--- EXERCISE ---
Could you show each line of the records that contains the word "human"?

### DATASET CONTENT

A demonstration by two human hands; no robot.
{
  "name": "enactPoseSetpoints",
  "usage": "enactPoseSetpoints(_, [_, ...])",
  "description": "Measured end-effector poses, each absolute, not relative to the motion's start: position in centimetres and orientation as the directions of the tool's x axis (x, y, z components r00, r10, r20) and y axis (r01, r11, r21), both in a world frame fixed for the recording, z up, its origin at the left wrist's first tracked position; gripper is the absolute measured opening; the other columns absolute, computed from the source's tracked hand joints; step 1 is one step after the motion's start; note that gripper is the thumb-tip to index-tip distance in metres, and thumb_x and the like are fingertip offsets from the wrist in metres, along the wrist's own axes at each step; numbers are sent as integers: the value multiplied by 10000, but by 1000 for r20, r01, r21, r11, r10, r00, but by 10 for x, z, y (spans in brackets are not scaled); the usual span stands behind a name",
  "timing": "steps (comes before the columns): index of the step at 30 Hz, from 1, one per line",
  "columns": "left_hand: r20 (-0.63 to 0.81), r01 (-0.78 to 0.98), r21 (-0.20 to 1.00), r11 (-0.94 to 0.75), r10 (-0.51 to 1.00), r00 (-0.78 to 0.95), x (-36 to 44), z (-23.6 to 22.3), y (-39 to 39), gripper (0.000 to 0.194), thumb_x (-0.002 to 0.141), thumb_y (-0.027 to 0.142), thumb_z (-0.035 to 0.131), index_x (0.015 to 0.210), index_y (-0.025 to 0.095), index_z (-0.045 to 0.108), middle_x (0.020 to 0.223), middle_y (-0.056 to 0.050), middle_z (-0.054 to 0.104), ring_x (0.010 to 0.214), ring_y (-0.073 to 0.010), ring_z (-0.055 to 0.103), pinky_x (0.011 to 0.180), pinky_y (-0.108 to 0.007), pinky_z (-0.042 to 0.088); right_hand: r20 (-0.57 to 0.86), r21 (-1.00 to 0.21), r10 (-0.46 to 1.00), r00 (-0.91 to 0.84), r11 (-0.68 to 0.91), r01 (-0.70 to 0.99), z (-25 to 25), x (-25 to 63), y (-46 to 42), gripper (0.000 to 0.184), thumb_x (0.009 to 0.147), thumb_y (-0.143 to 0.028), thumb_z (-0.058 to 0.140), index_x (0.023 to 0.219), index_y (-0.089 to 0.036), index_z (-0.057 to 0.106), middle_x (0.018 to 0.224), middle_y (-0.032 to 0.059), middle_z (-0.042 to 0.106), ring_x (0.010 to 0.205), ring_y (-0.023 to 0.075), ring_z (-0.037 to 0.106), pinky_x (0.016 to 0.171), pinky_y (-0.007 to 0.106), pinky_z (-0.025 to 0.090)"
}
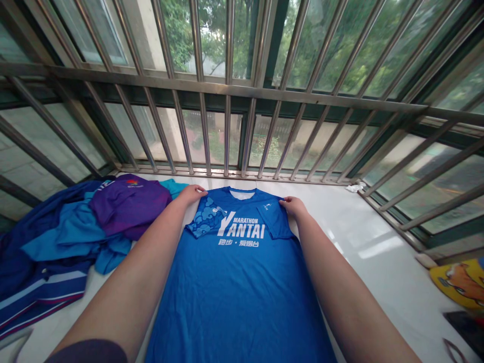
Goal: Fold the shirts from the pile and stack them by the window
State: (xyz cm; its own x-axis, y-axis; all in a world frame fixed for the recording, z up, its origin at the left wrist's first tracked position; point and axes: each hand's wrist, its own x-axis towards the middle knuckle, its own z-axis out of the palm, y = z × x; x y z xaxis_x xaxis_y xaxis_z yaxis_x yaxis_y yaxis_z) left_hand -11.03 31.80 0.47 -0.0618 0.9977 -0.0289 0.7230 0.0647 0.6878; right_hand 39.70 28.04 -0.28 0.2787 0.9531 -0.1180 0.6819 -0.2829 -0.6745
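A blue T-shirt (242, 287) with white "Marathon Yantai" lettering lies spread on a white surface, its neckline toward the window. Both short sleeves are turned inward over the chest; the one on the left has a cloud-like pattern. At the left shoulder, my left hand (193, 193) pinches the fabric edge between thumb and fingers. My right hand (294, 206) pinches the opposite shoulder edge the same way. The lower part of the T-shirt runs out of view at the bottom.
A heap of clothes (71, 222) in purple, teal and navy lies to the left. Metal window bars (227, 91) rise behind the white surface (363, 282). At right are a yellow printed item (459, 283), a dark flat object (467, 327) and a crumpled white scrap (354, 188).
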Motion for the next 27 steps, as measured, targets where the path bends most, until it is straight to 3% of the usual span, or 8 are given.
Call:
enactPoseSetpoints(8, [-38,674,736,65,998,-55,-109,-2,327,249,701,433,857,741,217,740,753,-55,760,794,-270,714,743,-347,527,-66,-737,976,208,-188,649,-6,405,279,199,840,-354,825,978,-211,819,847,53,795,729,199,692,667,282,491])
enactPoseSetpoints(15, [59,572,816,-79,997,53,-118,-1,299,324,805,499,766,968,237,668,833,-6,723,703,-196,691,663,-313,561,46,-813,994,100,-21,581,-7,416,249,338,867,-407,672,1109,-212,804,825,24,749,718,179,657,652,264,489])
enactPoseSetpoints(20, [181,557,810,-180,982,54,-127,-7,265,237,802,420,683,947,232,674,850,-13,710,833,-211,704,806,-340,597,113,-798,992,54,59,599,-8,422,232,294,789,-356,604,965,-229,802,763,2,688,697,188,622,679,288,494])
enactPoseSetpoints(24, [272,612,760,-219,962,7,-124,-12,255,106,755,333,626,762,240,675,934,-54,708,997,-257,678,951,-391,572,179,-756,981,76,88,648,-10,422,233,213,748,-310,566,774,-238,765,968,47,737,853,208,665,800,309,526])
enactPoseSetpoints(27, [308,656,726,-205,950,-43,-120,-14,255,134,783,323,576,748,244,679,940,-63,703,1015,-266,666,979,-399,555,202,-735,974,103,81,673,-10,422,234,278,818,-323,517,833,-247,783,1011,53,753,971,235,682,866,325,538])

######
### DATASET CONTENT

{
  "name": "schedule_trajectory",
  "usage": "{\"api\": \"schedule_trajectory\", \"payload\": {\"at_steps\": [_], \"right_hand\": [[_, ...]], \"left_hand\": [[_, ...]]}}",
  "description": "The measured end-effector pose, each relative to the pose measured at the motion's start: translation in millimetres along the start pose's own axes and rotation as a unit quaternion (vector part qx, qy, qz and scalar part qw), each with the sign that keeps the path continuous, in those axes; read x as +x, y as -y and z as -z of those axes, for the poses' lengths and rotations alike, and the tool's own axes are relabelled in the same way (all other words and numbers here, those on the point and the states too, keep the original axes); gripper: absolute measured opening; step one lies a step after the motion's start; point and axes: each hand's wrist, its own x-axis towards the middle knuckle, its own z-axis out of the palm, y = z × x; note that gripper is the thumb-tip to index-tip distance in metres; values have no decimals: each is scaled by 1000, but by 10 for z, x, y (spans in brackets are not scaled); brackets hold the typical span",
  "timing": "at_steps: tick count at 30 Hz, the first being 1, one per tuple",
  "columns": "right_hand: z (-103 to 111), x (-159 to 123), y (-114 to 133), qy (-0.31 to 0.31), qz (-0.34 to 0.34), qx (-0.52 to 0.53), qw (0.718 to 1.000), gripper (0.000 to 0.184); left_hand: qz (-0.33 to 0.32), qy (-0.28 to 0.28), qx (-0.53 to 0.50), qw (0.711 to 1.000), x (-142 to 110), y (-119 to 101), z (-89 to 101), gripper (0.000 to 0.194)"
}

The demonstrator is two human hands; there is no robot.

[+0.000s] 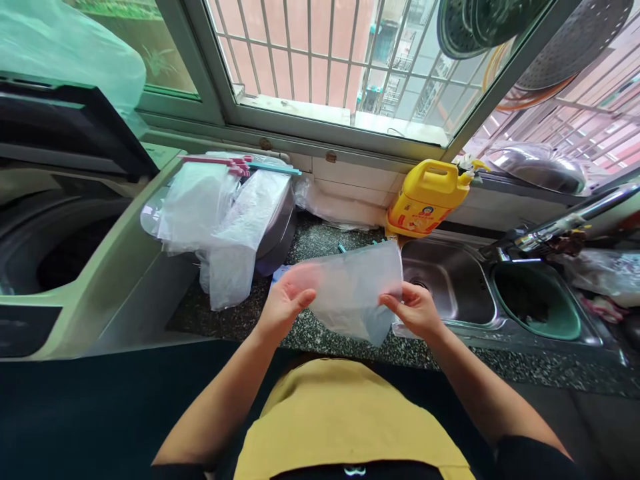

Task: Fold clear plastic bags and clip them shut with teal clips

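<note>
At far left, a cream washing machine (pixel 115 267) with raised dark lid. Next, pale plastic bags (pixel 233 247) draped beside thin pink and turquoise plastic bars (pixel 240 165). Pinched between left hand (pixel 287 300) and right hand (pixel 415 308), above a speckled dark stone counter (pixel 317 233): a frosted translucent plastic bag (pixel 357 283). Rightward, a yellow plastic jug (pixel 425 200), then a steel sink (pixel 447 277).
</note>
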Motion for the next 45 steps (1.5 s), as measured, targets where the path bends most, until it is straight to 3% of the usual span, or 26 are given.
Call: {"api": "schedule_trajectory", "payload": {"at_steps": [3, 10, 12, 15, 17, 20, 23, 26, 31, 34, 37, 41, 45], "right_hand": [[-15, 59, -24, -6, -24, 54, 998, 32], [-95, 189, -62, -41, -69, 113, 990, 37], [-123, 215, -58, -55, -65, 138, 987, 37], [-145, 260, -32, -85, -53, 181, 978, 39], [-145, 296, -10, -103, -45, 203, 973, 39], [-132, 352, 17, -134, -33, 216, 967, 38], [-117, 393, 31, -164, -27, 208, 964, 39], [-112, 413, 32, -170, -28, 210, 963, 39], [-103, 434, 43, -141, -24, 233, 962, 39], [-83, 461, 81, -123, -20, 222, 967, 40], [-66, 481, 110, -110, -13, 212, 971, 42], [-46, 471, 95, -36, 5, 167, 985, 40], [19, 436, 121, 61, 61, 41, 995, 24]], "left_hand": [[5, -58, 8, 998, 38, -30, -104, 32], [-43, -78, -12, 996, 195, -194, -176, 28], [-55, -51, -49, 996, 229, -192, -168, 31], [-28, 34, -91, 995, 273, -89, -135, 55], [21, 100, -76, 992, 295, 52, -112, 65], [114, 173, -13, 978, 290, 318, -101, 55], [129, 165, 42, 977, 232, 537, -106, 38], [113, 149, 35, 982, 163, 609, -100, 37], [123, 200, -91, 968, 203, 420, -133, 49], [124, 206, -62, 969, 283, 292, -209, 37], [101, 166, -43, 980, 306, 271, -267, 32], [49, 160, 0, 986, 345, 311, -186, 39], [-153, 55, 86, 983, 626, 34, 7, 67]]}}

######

--- EXERCISE SOLUTION ---
A demonstration by two human hands; no robot.
The demonstrator is two human hands; there is no robot.

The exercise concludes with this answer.